* TASK ITEM *
Repeat each line of the data below exactly, but skip the pictures.

* AVAILABLE DATA *
══════
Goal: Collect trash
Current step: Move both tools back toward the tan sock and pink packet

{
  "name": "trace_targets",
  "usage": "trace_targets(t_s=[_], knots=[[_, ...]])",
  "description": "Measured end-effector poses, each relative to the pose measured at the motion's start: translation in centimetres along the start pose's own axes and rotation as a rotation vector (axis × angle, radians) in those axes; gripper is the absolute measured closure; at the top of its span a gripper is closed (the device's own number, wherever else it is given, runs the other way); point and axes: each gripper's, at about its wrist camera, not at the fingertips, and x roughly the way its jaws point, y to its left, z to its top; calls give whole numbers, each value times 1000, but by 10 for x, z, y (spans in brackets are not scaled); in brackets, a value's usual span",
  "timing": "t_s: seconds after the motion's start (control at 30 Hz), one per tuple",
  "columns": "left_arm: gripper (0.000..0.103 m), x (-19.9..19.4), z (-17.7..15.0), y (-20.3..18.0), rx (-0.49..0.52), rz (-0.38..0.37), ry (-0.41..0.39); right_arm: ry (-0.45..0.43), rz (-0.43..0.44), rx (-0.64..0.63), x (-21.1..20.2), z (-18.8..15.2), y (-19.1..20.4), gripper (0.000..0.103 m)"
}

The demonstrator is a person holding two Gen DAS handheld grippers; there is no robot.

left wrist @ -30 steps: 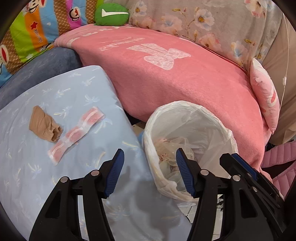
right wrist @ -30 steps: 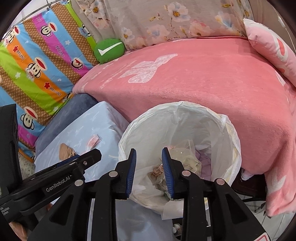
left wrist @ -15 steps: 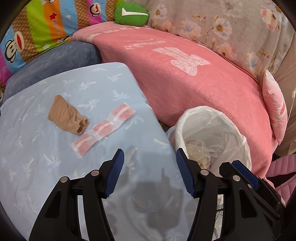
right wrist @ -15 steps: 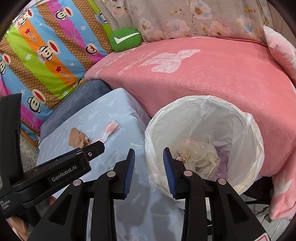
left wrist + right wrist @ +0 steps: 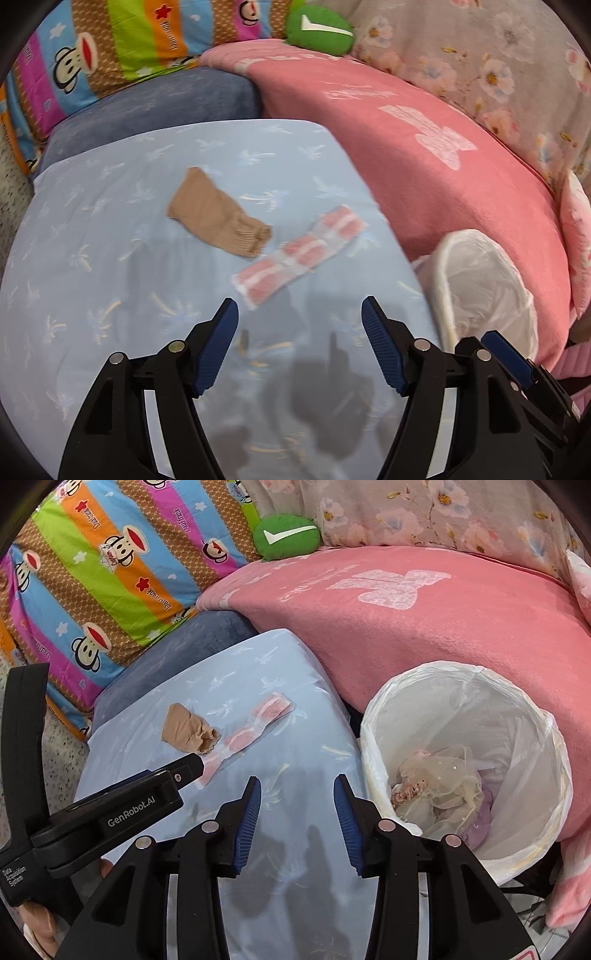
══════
* SOLUTION TO THIS TASK *
Goal: Collect trash
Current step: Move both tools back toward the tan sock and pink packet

{
  "name": "trace_targets",
  "usage": "trace_targets(t_s=[_], knots=[[_, ...]])",
  "description": "Measured end-effector poses, each relative to the pose measured at the motion's start: translation in centimetres along the start pose's own axes and rotation as a rotation vector (axis × angle, radians) in those axes; gripper is the absolute measured closure; at the top of its span a gripper is closed (the device's own number, wherever else it is given, runs the other way); point and axes: each gripper's, at about its wrist camera, not at the fingertips, and x roughly the way its jaws point, y to its left, z to its top; calls give whole numbers, each value times 1000, but by 10 for x, z, y (spans in brackets are not scaled); in brackets, a value's usual span",
  "timing": "t_s: seconds after the motion's start (control at 30 Hz), one per tuple",
  "columns": "left_arm: gripper (0.000..0.103 m), x (-19.9..19.4), z (-17.7..15.0), y (-20.3..18.0), rx (-0.49..0.52), rz (-0.38..0.37), ry (-0.41..0.39); right_arm: ry (-0.45..0.43), rz (-0.43..0.44), rx (-0.64..0.63), x (-21.1..20.2), z (-18.8..15.2), y (-19.1..20.4), gripper (0.000..0.103 m)"
}

The demonstrator is a person holding two Gen DAS handheld grippers; there is no robot.

left wrist @ -30 steps: 
right wrist @ -30 steps: 
left wrist @ -15 steps: 
right wrist @ -15 steps: 
left wrist + right wrist @ +0 steps: 

No additional output will be produced.